● TASK INSTRUCTIONS: Using the material below, tally each line with the string "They" and report only the total.

● EXTRACTED ENTRIES:

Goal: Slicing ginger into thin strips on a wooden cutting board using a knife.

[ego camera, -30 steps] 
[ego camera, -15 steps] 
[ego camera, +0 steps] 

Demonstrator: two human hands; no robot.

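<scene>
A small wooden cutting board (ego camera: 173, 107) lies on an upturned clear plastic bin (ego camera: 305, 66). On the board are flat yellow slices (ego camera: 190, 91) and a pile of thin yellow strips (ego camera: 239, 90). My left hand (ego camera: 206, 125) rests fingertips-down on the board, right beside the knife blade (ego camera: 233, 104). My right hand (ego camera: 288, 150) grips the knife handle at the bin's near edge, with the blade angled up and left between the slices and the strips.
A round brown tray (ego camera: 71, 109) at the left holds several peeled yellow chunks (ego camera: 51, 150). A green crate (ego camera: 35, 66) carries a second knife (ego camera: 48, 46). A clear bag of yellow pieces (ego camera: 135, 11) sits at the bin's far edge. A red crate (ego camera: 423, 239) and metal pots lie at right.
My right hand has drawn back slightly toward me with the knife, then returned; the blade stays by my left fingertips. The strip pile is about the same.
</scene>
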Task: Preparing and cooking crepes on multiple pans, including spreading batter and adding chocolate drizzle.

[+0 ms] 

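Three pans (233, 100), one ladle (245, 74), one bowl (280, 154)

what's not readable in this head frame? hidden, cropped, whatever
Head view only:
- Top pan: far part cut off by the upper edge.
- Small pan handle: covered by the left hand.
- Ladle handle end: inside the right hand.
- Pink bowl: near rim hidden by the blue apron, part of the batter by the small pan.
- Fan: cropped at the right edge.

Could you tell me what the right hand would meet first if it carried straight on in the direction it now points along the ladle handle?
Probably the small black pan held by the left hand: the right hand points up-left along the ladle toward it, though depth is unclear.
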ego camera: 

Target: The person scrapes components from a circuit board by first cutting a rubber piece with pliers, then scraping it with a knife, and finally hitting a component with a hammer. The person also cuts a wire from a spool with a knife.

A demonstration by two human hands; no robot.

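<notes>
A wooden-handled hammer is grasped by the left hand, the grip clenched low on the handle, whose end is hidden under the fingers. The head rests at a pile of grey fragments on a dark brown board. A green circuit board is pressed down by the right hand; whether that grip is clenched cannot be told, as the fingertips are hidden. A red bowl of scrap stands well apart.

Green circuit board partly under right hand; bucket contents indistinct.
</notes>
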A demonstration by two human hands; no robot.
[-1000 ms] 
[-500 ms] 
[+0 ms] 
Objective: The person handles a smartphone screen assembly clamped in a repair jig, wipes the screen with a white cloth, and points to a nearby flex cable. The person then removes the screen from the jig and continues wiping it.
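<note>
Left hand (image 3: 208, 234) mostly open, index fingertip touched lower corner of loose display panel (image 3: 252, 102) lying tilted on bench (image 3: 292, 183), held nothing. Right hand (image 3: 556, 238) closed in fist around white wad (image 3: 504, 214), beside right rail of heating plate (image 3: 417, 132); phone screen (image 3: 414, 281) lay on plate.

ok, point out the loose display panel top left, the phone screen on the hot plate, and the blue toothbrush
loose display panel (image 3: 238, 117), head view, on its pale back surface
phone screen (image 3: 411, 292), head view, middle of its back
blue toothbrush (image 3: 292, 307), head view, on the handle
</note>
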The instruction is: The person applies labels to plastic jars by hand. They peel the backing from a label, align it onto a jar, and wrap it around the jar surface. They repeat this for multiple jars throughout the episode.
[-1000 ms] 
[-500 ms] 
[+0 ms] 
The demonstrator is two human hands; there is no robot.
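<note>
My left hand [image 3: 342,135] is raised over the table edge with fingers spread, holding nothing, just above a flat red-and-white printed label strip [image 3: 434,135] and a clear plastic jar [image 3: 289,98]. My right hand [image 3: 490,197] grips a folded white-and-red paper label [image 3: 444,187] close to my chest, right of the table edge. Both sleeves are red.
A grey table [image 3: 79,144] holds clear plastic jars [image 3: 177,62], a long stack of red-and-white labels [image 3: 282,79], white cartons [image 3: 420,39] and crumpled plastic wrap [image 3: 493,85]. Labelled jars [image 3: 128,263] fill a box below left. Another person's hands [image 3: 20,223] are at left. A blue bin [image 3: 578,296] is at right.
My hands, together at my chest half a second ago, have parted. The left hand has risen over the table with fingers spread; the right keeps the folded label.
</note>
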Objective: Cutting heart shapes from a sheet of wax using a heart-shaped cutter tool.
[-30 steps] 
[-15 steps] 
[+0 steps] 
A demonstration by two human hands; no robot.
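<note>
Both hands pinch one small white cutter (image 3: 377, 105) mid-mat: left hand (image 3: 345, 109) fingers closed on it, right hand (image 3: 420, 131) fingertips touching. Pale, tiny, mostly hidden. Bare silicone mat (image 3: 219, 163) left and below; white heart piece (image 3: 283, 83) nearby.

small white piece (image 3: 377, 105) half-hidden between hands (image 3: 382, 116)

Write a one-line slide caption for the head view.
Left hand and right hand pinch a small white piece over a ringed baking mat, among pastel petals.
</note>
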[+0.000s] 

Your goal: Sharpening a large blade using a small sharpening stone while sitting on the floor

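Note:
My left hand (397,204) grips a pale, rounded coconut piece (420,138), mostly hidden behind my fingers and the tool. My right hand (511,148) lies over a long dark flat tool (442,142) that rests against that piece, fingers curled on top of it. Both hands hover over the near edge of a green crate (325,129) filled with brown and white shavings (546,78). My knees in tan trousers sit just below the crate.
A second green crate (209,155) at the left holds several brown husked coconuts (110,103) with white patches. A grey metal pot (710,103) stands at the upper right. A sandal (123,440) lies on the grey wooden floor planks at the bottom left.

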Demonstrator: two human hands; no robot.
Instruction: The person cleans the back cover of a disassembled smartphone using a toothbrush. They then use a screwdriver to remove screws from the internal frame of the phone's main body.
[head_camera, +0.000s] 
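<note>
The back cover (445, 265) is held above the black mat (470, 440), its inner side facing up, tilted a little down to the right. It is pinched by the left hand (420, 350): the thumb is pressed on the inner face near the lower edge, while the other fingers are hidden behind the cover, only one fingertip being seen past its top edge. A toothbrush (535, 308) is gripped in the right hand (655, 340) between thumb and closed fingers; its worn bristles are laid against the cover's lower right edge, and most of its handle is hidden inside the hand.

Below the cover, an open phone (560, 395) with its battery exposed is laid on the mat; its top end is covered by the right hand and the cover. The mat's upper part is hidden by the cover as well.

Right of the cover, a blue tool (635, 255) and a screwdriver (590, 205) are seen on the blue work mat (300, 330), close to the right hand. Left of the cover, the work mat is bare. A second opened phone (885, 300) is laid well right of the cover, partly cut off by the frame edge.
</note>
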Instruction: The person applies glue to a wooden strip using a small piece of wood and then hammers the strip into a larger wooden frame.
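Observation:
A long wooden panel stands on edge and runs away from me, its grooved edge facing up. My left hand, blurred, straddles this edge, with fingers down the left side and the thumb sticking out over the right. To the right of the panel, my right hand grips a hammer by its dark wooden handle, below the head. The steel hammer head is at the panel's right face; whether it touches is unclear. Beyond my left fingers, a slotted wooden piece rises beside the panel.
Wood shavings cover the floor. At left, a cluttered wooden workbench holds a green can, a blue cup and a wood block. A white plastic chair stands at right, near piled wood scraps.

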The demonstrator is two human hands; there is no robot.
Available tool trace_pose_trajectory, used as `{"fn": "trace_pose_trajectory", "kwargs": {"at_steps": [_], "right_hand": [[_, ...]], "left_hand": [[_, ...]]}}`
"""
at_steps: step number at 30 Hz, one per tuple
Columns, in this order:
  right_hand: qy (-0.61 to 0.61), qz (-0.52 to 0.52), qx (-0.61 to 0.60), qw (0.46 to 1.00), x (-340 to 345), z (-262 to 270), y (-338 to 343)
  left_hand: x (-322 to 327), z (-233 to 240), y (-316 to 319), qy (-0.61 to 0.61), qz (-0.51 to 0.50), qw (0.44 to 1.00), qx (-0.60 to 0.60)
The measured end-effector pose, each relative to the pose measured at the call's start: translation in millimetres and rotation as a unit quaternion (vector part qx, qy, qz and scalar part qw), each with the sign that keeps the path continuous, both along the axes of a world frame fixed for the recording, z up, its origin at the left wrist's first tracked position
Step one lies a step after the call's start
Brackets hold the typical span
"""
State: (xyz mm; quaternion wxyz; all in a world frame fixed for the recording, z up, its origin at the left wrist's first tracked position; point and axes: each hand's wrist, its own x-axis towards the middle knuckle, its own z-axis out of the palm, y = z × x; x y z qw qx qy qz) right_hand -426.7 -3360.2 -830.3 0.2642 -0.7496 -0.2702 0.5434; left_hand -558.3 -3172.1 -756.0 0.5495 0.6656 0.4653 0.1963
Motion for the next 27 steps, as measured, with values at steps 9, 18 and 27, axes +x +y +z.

● EXERCISE ANSWER: 2